• YOUR GOAL:
Return each line of the material below exactly. Begin at the first and end on the line with "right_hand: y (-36".

__________________________________________________

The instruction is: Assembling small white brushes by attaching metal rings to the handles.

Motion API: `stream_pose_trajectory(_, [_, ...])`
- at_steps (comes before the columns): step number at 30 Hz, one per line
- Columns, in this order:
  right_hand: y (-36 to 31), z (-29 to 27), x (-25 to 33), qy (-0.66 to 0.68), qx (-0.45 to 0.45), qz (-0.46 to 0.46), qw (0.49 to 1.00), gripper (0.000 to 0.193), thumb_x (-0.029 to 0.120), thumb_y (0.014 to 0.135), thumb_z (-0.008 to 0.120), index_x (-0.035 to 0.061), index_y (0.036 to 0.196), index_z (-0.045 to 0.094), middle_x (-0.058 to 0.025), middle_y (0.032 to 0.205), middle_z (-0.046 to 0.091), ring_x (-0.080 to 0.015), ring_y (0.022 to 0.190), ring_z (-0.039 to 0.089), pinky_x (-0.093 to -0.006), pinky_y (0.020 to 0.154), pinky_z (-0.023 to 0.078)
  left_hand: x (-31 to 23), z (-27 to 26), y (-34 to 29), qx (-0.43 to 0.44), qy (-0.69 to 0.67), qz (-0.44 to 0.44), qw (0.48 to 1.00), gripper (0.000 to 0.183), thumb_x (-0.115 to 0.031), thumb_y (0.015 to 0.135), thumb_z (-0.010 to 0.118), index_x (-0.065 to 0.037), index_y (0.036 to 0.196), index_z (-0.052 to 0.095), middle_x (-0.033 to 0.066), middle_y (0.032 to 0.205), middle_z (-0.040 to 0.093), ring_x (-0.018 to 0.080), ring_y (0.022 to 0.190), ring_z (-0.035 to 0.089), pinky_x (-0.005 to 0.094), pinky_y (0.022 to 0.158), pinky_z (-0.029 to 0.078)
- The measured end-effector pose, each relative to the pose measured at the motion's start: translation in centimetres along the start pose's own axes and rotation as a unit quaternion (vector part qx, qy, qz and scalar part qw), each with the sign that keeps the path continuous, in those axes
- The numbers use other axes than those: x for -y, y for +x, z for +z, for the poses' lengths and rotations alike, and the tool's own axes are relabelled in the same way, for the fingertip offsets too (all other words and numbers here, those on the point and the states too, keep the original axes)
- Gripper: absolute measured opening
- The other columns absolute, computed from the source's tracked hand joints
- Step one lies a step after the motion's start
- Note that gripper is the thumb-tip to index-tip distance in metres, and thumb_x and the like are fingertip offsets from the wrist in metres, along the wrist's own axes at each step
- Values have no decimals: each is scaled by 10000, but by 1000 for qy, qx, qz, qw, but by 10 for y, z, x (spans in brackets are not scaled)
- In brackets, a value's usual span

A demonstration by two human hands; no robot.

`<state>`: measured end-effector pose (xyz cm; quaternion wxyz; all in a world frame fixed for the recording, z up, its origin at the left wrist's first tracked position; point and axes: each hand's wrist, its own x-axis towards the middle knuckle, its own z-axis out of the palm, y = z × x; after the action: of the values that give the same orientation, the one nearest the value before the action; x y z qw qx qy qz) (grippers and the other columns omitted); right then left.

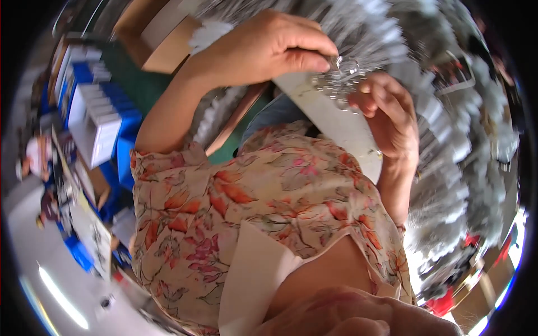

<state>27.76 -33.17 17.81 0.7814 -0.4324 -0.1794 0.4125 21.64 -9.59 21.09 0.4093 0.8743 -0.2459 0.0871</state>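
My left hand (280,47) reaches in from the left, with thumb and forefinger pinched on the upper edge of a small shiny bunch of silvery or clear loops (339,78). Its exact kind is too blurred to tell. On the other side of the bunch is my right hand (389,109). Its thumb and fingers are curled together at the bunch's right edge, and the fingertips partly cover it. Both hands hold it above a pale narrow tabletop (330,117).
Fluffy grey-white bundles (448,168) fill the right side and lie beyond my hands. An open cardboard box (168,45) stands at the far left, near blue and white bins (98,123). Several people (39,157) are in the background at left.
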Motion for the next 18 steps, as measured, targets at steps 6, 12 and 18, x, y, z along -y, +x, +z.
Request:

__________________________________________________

• WORKED SOLUTION:
The instruction is: Assembling small white brushes by attaching metal rings to the handles.

Motion API: `stream_pose_trajectory(_, [_, ...])`
- at_steps (comes before the columns): step number at 30 Hz, one per line
- Columns, in this order:
  right_hand: y (-36 to 31), z (-29 to 27), x (-25 to 33), qy (-0.66 to 0.68), qx (-0.45 to 0.45), qz (-0.46 to 0.46), qw (0.49 to 1.00), gripper (0.000 to 0.193), thumb_x (-0.029 to 0.120), thumb_y (0.014 to 0.135), thumb_z (-0.008 to 0.120), index_x (-0.035 to 0.061), index_y (0.036 to 0.196), index_z (-0.045 to 0.094), middle_x (-0.058 to 0.025), middle_y (0.032 to 0.205), middle_z (-0.046 to 0.091), ring_x (-0.080 to 0.015), ring_y (0.022 to 0.190), ring_z (-0.039 to 0.089), pinky_x (-0.093 to -0.006), pinky_y (0.020 to 0.154), pinky_z (-0.023 to 0.078)

Exercise complete, with nothing further to add.